Exercise prompt: Stop after the line containing "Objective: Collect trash"; retype every line of the data before it exactly, starting from the first.

Dataset section:
========
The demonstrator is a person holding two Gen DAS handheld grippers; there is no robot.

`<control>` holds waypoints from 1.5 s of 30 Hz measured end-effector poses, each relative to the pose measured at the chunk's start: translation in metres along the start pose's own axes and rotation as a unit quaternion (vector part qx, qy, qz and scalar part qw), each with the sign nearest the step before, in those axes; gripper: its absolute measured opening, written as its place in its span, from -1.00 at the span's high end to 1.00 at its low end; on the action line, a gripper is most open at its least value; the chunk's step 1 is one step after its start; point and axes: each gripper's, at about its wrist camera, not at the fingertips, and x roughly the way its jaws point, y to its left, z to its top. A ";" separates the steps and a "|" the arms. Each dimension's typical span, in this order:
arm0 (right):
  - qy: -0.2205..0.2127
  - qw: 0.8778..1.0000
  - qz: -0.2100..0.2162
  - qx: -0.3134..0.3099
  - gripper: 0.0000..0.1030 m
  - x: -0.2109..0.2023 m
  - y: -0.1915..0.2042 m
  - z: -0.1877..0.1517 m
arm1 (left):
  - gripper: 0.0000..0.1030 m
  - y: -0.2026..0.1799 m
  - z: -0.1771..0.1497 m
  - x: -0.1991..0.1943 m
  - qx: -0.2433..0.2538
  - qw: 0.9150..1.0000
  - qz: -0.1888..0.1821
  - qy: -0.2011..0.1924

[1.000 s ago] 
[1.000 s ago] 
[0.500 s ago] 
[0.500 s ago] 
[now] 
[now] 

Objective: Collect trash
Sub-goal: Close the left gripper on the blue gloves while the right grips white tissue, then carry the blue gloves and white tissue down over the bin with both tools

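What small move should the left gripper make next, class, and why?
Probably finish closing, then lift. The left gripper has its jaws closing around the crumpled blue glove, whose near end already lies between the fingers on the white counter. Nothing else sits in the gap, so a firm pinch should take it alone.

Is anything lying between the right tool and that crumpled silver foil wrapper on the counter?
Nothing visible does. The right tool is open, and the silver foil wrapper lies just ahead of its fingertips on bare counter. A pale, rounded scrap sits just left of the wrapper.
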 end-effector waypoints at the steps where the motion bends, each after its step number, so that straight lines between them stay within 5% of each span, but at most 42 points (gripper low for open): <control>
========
Solution for this task:
The demonstrator is a person holding two Gen DAS handheld grippers; there is no robot.

`<control>` holds waypoints from 1.5 s of 30 Hz measured end-effector poses, each relative to the pose measured at the chunk's start: translation in metres along the start pose's own axes and rotation as a unit quaternion (vector part qx, qy, qz and scalar part qw), each with the sign nearest the step before, in those axes; gripper: its absolute measured opening, written as its place in its span, from -1.00 at the span's high end to 1.00 at its low end; on the action line, a gripper is most open at its least value; the chunk's step 1 is one step after its start; point and axes: each gripper's, at about its wrist camera, not at the fingertips, and x roughly the way its jaws point, y to its left, z to its top. A ";" separates the steps and a "|" the arms. Each dimension's typical span, in this order:
arm0 (right):
  - qy: -0.2205..0.2127
  - qw: 0.8778..1.0000
  - qz: -0.2100..0.2162
  - qx: -0.3134..0.3099
  - gripper: 0.0000..0.1030 m
  - x: -0.2109..0.2023 m
  - y: -0.1915..0.2042 m
  - z: -0.1877..0.1517 m
arm1 (left):
  - gripper: 0.0000..0.1030 m
  - y: -0.2026..0.1799 m
  - z: -0.1771..0.1497 m
  - x: -0.1991..0.1943 m
  - qx: -0.2433..0.2538
  - qw: 0.9150..1.0000
  - qz: -0.1888..0.1821
  - qy: -0.2011..0.1924

[1.000 s ago] 
[1.000 s ago] 
[0.500 s ago] 
[0.500 s ago] 
[now] 
[now] 

Objective: Collect trash

The response is complete as it stands.